His new band debuted in July 1940 at the Glendale Auditorium in Los Angeles. Sonny's band toured the United States, playing at the top spots and holding talent searches along the way. After returning to New York in early 1941, they were on nightly radio broadcasts at the Roseland Ballroom, and at the Meadowbrook in Cedar Grove, New Jersey, in June. The band then left New York in the late summer for Hollywood, but returned to New York in January 1942, only to return to the road again by March of that year. They played at the Hollywood Palladium in April, and were also featured in the Universal picture Behind the Eight Ball with the Ritz Brothers. Dunham served as musical director for this film. The band also appeared in another Universal short film, Jivin' Jam Session.

In June 1943, they were part of a vaudeville revue at the Capitol that included a screening of Presenting Lily Mars (starring Judy Garland) and a concert. The band then left to play in Chicago, and returned to New York for an appearance at the Paramount Theatre in November 1942. From January to April 1943, his band was on the bandstand of the Hotel New Yorker. They later toured the mid-west and returned to New York late that year where they recorded for Lang-Worth Transcriptions. Dunham briefly experimented with dual female vocalists, Mickie Roy and Dorothy Claire, which did not turn out due to "professional temperament". In February 1944, the band returned to the Hotel New Yorker, and in April, performed at the Cafe Rouge Room at the Hotel Pennsylvania. The Hotel New Yorker gigs were the band's longest career engagements: two 13-week runs and one 16-week run. The band headed back to Los Angeles and performed at the Hollywood Palladium in July and August. While there, the band appeared in the Universal short film Jive Busters and then went over to Warner Bros., where they were featured in the film Sonny Dunham and His Orchestra. In September, they headed back to the East Coast. After another tour of the mid-west in 1945, and again in 1946, the band returned to New York in late 1946. 1946 found Dunham playing in a short-lived band headed by Bernie Mann that included Steve Jordan, George Dessinger and Walter Robertson.

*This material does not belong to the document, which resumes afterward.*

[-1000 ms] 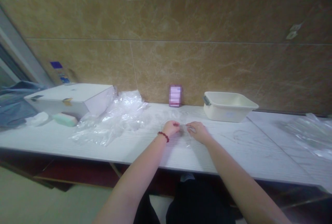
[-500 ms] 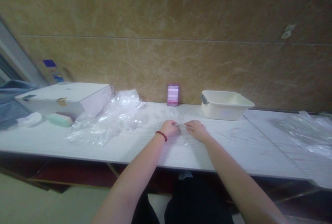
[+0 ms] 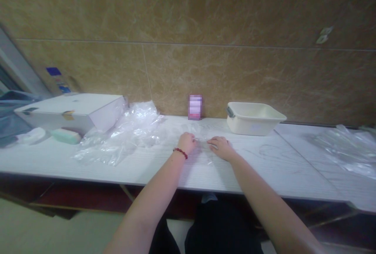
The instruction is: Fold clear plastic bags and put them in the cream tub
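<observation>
A thin, clear plastic bag [image 3: 202,140] lies on the white table between my two hands, its outline hard to make out. My left hand [image 3: 187,142], with a red bead bracelet at the wrist, is closed in a pinch at the bag's left side. On the opposite side, the bent fingers of my right hand [image 3: 220,147] grip the film low over the tabletop. A small gap separates the hands, and a strip of film spans it. The right thumb is mostly hidden.
A cream plastic tub [image 3: 255,124] stands behind my right hand. A small pink-purple pack [image 3: 195,107] leans on the wall. Crumpled clear plastic [image 3: 126,132], a white box [image 3: 70,107] and a pale green block [image 3: 66,136] are at left. More clear bags [image 3: 346,148] lie far right.
My left hand has shifted slightly left and away from me, widening the gap between the hands. My right hand stays nearly in place, its fingers a little flatter.
</observation>
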`<action>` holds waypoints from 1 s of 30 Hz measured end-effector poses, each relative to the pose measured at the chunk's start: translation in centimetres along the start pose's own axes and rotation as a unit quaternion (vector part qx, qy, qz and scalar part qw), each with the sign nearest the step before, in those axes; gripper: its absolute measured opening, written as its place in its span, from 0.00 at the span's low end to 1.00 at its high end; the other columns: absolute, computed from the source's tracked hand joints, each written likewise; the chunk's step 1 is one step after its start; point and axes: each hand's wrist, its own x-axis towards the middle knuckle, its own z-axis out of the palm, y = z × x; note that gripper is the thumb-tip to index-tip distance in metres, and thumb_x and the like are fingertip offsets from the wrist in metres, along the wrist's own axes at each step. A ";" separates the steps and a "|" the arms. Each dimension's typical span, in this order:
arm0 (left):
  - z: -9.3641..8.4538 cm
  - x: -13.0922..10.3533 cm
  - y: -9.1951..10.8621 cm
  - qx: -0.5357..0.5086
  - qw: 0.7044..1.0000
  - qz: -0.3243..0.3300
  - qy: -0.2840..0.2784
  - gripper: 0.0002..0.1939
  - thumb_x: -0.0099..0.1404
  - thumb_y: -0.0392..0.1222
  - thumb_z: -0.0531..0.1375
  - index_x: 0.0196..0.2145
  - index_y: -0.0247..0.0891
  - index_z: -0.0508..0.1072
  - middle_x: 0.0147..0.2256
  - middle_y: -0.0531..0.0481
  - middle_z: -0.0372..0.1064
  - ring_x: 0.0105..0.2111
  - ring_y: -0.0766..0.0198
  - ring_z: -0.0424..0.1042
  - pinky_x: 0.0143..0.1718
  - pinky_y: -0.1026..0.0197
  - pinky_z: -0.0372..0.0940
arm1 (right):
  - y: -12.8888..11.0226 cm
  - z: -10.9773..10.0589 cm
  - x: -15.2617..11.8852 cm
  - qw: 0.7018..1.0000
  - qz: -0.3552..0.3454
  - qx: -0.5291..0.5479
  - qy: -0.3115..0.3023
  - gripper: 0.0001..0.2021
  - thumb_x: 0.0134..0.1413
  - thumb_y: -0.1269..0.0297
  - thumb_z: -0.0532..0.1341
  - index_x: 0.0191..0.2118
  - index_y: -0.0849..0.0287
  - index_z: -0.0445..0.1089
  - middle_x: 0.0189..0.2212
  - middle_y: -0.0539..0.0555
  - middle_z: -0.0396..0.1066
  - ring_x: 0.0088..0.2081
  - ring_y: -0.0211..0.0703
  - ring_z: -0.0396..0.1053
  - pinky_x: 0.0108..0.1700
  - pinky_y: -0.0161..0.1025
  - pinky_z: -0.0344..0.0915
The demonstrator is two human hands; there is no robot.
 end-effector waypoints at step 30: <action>-7.1 1.9 -8.4 0.153 0.983 -0.096 -0.016 0.14 0.54 0.42 0.50 0.29 0.35 0.73 0.32 0.44 0.71 0.35 0.60 0.68 0.36 0.65 0.60 | -6.0 -1.9 11.8 0.988 -0.141 -0.052 -0.027 0.14 0.50 0.62 0.51 0.40 0.57 0.67 0.40 0.56 0.66 0.43 0.43 0.61 0.45 0.39 0.55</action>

The band had few appearances between 1947 and 1950. Upon his return to the Roseland Ballroom from a tour in March 1949, Dunham became involved in a contract dispute which irked him enough to threaten to quit the business. With a newly reorganized orchestra, late 1950 found Dunham playing the Rustic Cabin in Englewood Cliffs, New Jersey. He dissolved the band in 1951 and that September joined Tommy Dorsey's band as trumpet player, replacing Ray Wetzel, who had died in an automobile accident a few weeks prior. He reorganized in 1952 and remained active until the decline of the big-band business led him to give up the fight for the few bookings available, such as in the summer of 1960, when the Sonny Dunham Quartet was billed at Embers restaurant in New York. In the mid-sixties he led a steamship band out of New York City and was involved in booking other bands for such excursions. One of his last known recordings was a novelty tune, "Where Do You Work-a, John", for Cross-Country Records in 1956 under the name of Sonny Dunham and the Noteworthys.

Not a lot was heard from Sonny in the 1970s, although he did play trombone on a few LPs with Don Goldie's Dixieland revival bands. The 1980s found him living in a trailer in Miami, Florida, still involved in booking bands for cruises and playing occasionally when he could find work. He died from cancer on July 9, 1990, aged 78.